:: Description of the task ::
Pull every line containing the word "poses" from the records.

:: Entries shown ::
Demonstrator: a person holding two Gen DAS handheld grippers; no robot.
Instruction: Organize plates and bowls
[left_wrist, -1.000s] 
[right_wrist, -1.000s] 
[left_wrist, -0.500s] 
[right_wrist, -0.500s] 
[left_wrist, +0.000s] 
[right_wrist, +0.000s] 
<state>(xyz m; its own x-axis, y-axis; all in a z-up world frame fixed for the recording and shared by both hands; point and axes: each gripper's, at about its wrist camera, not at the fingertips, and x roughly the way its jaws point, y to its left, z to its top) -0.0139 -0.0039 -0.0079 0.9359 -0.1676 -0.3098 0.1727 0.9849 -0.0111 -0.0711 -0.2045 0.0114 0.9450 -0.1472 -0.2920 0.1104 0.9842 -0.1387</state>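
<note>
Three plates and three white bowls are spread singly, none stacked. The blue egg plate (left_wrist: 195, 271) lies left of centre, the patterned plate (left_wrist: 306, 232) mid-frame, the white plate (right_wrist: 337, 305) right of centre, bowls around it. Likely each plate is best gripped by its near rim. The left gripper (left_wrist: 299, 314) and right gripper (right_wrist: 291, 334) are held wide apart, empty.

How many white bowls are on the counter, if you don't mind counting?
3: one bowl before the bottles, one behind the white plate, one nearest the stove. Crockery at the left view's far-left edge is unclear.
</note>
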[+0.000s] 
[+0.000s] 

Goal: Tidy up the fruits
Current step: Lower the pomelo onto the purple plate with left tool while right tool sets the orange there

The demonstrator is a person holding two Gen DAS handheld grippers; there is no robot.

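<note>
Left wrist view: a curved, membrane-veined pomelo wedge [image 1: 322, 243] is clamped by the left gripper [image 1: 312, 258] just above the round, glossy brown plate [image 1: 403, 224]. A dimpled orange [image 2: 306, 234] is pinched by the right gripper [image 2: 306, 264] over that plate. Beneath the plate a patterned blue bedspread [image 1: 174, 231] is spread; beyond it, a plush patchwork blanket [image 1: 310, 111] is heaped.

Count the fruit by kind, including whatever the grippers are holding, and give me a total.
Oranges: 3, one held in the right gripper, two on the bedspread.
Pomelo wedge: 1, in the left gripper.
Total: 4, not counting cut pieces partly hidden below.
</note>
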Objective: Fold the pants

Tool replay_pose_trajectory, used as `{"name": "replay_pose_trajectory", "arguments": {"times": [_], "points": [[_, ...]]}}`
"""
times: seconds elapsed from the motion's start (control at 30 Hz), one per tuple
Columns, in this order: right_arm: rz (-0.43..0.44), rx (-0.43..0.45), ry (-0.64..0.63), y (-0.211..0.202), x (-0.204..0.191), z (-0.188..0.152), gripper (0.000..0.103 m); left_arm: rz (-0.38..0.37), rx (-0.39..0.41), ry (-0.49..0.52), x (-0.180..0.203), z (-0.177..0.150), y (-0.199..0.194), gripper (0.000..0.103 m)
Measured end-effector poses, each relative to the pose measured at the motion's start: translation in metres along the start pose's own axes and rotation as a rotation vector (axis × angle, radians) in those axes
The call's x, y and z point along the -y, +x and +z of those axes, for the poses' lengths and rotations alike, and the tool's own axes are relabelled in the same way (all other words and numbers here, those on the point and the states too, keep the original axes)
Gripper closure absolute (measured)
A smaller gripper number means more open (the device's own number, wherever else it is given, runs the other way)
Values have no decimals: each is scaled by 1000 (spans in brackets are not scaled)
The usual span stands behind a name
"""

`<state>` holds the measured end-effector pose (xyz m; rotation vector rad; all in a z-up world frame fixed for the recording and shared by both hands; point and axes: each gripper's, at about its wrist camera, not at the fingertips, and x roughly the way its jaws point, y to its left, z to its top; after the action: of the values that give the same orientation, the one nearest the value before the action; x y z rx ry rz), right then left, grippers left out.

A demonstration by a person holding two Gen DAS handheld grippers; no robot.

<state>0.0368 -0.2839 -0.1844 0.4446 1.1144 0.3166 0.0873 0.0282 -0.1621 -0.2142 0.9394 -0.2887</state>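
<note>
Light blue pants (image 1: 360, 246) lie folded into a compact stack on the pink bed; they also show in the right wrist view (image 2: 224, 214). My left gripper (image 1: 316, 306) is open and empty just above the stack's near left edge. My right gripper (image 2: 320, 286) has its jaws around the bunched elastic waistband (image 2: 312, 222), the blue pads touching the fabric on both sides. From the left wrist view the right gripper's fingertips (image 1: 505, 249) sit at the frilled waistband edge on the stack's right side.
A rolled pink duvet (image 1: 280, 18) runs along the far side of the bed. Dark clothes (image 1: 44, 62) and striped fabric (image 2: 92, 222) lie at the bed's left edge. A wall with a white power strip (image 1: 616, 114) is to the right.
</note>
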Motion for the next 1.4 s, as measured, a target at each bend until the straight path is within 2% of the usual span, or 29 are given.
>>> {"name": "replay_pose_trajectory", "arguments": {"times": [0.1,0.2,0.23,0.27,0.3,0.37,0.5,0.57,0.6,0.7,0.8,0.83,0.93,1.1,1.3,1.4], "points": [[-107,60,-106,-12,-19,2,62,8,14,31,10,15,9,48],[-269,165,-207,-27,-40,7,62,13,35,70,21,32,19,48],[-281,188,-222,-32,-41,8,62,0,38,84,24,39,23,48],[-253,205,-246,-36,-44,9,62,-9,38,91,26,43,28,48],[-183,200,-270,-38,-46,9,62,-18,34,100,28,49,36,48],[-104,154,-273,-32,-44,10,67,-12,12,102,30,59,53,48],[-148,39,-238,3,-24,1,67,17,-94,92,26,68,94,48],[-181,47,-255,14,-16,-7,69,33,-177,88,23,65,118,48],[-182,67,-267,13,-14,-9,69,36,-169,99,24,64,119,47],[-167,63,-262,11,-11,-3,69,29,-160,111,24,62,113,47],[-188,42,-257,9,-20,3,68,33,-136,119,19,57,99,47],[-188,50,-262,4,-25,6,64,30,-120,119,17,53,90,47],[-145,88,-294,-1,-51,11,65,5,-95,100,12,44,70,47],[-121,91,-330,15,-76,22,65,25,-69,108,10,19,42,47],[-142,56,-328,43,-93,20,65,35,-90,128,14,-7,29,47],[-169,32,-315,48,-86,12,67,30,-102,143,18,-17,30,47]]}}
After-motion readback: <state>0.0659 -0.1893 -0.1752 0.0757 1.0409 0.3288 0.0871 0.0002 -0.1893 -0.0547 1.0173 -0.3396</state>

:: Answer to this problem ::
Measured end-effector poses, each relative to the pose measured at the motion's start: translation in metres along the start pose's own axes and rotation as a rotation vector (axis × angle, radians) in those axes
The call's x, y and z point along the -y, +x and +z of those axes, for the poses' lengths and rotations alike, and the tool's own axes are relabelled in the same way (all other words and numbers here, those on the point and the states too, keep the original axes)

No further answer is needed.